Их взгляды встретились. Терлинк понял, что она угадала, но тем не менее спросил:
— Где она живет?
— Знаете морской вокзал, да? Напротив, по другую сторону моста, там, где швартуются малые рыбачьи суда, есть с полдюжины кабачков, где торгуют мидиями и жареной рыбой. За третьим из них, там, где прислуживает красивая испанка, — лавка канатчика, трехэтажный белый дом. Так вот, я видел, как она возвращалась туда.
Мария подала торт.
— Тесто не пропечено, — объявил Альберт. — Мать никогда не умела делать торты, но упрямится.
Это была правда. Тем не менее Тереса нашла, что торт объедение и удался на славу.
Терлинк встал, взял сигару сам, протянул другую молодому человеку.
— Когда ты должен вернуться в Остенде?
— К пятичасовой поверке: я ведь без увольнительной. В четыре есть трамвай…
— Хочешь, подвезу?
— Это было бы потрясно! Трамвай-то восемь франков стоит.

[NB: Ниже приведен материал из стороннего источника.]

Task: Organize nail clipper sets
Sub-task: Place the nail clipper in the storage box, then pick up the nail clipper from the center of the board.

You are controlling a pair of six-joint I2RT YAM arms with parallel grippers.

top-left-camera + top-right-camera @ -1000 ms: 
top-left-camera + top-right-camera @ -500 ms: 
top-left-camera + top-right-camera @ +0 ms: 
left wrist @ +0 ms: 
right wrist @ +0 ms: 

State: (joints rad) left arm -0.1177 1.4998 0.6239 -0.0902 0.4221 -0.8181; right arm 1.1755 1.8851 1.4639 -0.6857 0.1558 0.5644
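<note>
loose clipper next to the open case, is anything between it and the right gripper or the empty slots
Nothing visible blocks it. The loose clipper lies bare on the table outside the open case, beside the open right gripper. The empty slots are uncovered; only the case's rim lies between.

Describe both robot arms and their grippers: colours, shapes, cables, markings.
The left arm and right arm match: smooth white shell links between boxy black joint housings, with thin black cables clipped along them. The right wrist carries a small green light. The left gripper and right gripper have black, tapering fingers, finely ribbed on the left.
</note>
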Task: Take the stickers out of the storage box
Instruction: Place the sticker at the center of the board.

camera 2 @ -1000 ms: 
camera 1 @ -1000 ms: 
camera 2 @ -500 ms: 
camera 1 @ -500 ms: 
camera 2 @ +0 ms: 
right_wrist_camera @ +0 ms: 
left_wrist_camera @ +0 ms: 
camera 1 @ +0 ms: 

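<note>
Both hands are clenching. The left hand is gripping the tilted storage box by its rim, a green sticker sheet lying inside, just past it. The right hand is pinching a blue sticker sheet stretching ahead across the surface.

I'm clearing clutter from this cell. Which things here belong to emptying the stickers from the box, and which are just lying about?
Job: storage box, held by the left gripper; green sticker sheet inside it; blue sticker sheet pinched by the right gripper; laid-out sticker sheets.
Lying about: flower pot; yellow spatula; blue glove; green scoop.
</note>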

Взгляды Тересы и Марии встретились.
— Зайди на минутку ко мне в кабинет.
Выходя из столовой, молодой человек не удержался и подмигнул матери.
— Сколько я давал тебе раньше?
— Сто франков.
Терлинк открыл сейф. Делать это, когда в кабинете находится посторонний, было у него сущей манией, проистекавшей, вероятно, из потребности бросать людям вызов, показывая им лежащие на полках толстые бумажные пакеты, в которых могли храниться только ценные бумаги.
— Когда тебе стукнуло двадцать?
— Месяц назад.
Терлинк порылся в старом туго набитом бумажнике и протянул два стофранковых банкнота.
— Спасибо, крестный.
— Выпьем кофе и поедем.
— Хорошо, крестный.
Тереса помогала Марии мыть посуду. Обе шушукались в кухне над раковиной. Терлинк в гараже заправлял машину маслом. Альберт критическим взором оглядывал старый автомобиль.
Город был пуст, и когда навстречу попадались люди, это неизменно оказывались семьи в полном составе и в праздничной одежде, направлявшиеся чуть ли не строем, вроде делегации, в гости к какой-нибудь другой семье.
Пока мотор прогревался, Терлинк переоделся в свой повседневный наряд, надел короткую шубу и выдровую шапку.
Мужчины уехали. Мария с опасливым видом проводила сына глазами. Тереса, вернувшись в дом, вздохнула:
— Эта история не принесет нам ничего хорошего.
Чем занималась она всю вторую половину дня? Зашли к ней всего две соседки. Она угостила их сладким вином и галетами. Немного повздыхала и покачала головой, слушая рассказ о чужих бедах, потому что у каждого свои беды, и за год умирает столько народу.
— А тут еще бедная Теодора, у которой — при пяти-то детях! — случился рак желудка…
Остальное время она находилась на кухне, разговаривала с Марией или наводила порядок в каком-нибудь шкафу.
Стемнело уже в четыре. Прозвонили к вечерне, но Тереса не пошла в церковь. Они с Марией, стоя на кухне, поделили одну вафлю, запив ее кофе, оставшимся от второго завтрака.
Затем пробило пять, шесть, наступило время накрыть на стол, а приборы под лампой с розовым абажуром все так же хранили свой светло-зеленый свет и оставались девственно нетронутыми.